Namibia war politisch unabhängig, als Dr. Nestor, der erste schwarze Superintendent, während der Freitagmorgenbesprechung durch eine heftige Explosion fast vom Stuhl hinter dem großen Schreibtisch kippte. Es ist verständlich, dass es unter den Umständen des Krieges mit den Detonationen, die jeden in Angst und Schrecken versetzten, nur wenige Ärzte am Hospital gab. Es waren nicht nur die Politiker, die trotz der großen Reden die Sicherheit für ihr persönliches Leben vorzogen. Sie waren weit weg vom unmittelbaren Kriegsgeschehen. So tat es die Mehrzahl der Ärzte und anderer Intellektueller im Lande auch. Unter friedlichen Bedingungen bezogen sie wie die Schreibtischtäter der zentralen Administration die größeren Gehälter mit den zusätzlichen Vergünstigungen zum Wohnen und Autofahren.
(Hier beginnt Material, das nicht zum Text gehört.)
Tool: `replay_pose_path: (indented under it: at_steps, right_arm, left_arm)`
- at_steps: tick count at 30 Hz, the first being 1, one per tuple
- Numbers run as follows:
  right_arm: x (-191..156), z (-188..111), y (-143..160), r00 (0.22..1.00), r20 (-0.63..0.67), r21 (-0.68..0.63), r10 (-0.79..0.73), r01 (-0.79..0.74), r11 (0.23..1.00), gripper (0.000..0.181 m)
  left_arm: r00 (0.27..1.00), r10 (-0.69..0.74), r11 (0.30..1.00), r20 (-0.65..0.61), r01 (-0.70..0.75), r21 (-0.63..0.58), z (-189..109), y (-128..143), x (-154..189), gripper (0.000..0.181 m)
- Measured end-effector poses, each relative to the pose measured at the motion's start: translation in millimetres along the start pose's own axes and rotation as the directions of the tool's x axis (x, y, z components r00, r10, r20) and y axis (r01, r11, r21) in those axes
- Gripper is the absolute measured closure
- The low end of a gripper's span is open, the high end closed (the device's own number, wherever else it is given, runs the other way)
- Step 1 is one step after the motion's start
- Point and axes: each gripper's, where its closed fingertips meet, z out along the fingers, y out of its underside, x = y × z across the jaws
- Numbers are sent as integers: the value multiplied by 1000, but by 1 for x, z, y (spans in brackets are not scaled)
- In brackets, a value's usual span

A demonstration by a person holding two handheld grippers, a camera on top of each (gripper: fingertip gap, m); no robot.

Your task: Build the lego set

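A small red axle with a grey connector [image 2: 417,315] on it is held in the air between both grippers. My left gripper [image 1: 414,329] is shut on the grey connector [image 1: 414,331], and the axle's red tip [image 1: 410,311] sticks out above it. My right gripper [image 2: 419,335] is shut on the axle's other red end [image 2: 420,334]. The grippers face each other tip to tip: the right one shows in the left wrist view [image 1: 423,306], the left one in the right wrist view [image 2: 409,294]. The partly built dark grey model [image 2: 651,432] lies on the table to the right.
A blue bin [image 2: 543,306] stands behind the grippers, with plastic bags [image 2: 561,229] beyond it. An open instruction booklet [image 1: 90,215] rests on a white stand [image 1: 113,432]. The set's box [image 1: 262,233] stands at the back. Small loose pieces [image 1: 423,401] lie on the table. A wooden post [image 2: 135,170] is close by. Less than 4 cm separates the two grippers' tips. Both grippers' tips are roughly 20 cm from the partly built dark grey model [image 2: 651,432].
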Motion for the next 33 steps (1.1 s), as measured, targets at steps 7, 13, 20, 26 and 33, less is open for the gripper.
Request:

Wo und wie weit weg die Schlacht zu sein hatte, bestimmte auch diesmal das Geld. Deshalb rückte sie den Armen auf die Haut und bezog sie gleich mit ein. Dagegen konnten sich die Armen und ihre Kinder nicht wehren. Das Schlachtfeld und die blutige Arbeit an den Angeschossenen und Zerrissenen blieb den wenigen Ärzten überlassen, die bei der hohen Zahl der Verletzten und den miserablen, ja haarsträubenden Zuständen am Hospital weit überfordert waren. Nur der ungebrochene Einsatzwillen mit der herausragenden Portion an Selbstlosigkeit, was das Risiko des eigenen Lebens betraf, hielt das Hospital im Kriegsgebiet offen und setzte die Tätigkeit an den kranken und verletzten Menschen fort, so gut es ging. Bis zur physischen Erschöpfung wurde an den Menschen in Not gearbeitet.

Ferdinand blickt auf seine Hände, deren Finger in der Granatenzeit vom ständigen Waschen und Operieren so verwundet waren, dass sie verbunden werden mussten, um als Chirurg weiter arbeiten zu können. Wohin auch die Motivation des Helfens und Helfenwollens mit der nicht geringen Opferbereitschaft weggeschwunden war, sie war weg und das für unwiderruflich. Dabei gibt es weiterhin viele Menschen, die in ihrer Armut versinken, denen doch geholfen werden sollte.